→ **Assignment**: Write out all of the listing exactly. Add nothing to it.
※
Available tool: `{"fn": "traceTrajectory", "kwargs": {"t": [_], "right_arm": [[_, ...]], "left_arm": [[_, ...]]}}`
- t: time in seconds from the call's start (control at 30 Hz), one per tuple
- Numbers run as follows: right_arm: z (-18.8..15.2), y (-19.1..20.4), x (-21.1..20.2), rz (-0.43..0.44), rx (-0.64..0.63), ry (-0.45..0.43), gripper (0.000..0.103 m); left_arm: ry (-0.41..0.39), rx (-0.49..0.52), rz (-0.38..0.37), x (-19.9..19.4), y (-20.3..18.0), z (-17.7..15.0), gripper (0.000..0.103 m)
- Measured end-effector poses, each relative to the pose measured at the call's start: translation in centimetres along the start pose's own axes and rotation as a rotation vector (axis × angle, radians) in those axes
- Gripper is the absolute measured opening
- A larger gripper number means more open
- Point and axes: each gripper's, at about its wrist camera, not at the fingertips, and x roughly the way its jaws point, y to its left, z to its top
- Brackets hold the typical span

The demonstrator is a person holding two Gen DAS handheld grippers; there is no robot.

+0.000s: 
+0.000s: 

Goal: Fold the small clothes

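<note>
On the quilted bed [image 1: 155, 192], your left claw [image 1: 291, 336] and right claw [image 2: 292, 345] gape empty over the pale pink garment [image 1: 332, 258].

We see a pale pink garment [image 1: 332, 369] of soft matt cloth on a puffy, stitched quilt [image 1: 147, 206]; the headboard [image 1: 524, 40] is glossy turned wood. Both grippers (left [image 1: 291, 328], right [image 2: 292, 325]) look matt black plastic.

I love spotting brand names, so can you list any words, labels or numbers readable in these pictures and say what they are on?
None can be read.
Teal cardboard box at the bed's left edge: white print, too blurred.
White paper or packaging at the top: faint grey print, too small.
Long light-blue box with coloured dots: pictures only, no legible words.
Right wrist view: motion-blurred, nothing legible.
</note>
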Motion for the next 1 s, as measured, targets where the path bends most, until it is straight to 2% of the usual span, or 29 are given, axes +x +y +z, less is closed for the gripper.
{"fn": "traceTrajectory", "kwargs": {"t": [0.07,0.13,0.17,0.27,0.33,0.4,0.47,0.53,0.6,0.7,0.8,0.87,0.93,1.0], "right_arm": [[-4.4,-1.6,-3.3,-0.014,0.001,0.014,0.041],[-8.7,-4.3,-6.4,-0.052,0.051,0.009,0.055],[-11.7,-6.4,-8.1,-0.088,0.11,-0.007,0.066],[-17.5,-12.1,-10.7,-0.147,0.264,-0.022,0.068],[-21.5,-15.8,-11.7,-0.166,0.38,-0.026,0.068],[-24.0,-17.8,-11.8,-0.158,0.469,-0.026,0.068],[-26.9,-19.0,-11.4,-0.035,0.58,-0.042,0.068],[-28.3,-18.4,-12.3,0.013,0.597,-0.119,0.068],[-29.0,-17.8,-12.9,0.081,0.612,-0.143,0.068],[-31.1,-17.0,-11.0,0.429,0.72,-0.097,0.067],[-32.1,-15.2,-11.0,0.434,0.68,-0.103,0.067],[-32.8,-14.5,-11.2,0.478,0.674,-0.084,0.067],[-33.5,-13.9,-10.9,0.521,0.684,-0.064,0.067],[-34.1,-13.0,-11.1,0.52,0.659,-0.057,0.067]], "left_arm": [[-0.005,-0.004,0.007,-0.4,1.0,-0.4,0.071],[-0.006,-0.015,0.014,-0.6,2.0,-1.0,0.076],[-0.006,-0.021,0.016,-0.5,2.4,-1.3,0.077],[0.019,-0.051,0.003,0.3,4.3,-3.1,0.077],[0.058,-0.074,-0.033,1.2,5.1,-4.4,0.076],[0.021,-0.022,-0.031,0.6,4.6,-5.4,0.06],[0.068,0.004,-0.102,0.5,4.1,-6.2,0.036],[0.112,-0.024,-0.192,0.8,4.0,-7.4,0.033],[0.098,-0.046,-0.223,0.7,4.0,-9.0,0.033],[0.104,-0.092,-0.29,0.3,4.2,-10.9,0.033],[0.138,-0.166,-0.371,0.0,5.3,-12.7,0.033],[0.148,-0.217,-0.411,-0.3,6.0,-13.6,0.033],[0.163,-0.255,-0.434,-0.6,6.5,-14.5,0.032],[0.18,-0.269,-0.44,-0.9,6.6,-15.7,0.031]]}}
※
→ **Problem solution**:
Available tool: `{"fn": "traceTrajectory", "kwargs": {"t": [_], "right_arm": [[_, ...]], "left_arm": [[_, ...]]}}`
- t: time in seconds from the call's start (control at 30 Hz), one per tuple
- Numbers run as follows: right_arm: z (-18.8..15.2), y (-19.1..20.4), x (-21.1..20.2), rz (-0.43..0.44), rx (-0.64..0.63), ry (-0.45..0.43), gripper (0.000..0.103 m); left_arm: ry (-0.41..0.39), rx (-0.49..0.52), rz (-0.38..0.37), x (-19.9..19.4), y (-20.3..18.0), z (-17.7..15.0), gripper (0.000..0.103 m)
- Measured end-effector poses, each relative to the pose measured at the call's start: translation in centimetres along the start pose's own axes and rotation as a rotation vector (axis × angle, radians) in those axes
- Gripper is the absolute measured opening
- A larger gripper number means more open
- Point and axes: each gripper's, at about its wrist camera, not at the fingertips, and x roughly the way its jaws point, y to its left, z to its top
- Brackets hold the typical span

The demonstrator is a person holding two Gen DAS handheld grippers; there is no robot.

+0.000s: 
+0.000s: 

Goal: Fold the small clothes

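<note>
On the quilted bed [image 1: 155, 192], your left claw [image 1: 291, 336] and right claw [image 2: 292, 345] gape empty over the pale pink garment [image 1: 332, 258].

We see a pale pink garment [image 1: 332, 369] of soft matt cloth on a puffy, stitched quilt [image 1: 147, 206]; the headboard [image 1: 524, 40] is glossy turned wood. Both grippers (left [image 1: 291, 328], right [image 2: 292, 325]) look matt black plastic.

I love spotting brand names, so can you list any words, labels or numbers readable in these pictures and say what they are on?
None can be read.
Teal cardboard box at the bed's left edge: white print, too blurred.
White paper or packaging at the top: faint grey print, too small.
Long light-blue box with coloured dots: pictures only, no legible words.
Right wrist view: motion-blurred, nothing legible.
</note>
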Motion for the next 1 s, as measured, targets where the path bends most, until it is straight to 2% of the usual span, or 29 are given, axes +x +y +z, less is closed for the gripper.
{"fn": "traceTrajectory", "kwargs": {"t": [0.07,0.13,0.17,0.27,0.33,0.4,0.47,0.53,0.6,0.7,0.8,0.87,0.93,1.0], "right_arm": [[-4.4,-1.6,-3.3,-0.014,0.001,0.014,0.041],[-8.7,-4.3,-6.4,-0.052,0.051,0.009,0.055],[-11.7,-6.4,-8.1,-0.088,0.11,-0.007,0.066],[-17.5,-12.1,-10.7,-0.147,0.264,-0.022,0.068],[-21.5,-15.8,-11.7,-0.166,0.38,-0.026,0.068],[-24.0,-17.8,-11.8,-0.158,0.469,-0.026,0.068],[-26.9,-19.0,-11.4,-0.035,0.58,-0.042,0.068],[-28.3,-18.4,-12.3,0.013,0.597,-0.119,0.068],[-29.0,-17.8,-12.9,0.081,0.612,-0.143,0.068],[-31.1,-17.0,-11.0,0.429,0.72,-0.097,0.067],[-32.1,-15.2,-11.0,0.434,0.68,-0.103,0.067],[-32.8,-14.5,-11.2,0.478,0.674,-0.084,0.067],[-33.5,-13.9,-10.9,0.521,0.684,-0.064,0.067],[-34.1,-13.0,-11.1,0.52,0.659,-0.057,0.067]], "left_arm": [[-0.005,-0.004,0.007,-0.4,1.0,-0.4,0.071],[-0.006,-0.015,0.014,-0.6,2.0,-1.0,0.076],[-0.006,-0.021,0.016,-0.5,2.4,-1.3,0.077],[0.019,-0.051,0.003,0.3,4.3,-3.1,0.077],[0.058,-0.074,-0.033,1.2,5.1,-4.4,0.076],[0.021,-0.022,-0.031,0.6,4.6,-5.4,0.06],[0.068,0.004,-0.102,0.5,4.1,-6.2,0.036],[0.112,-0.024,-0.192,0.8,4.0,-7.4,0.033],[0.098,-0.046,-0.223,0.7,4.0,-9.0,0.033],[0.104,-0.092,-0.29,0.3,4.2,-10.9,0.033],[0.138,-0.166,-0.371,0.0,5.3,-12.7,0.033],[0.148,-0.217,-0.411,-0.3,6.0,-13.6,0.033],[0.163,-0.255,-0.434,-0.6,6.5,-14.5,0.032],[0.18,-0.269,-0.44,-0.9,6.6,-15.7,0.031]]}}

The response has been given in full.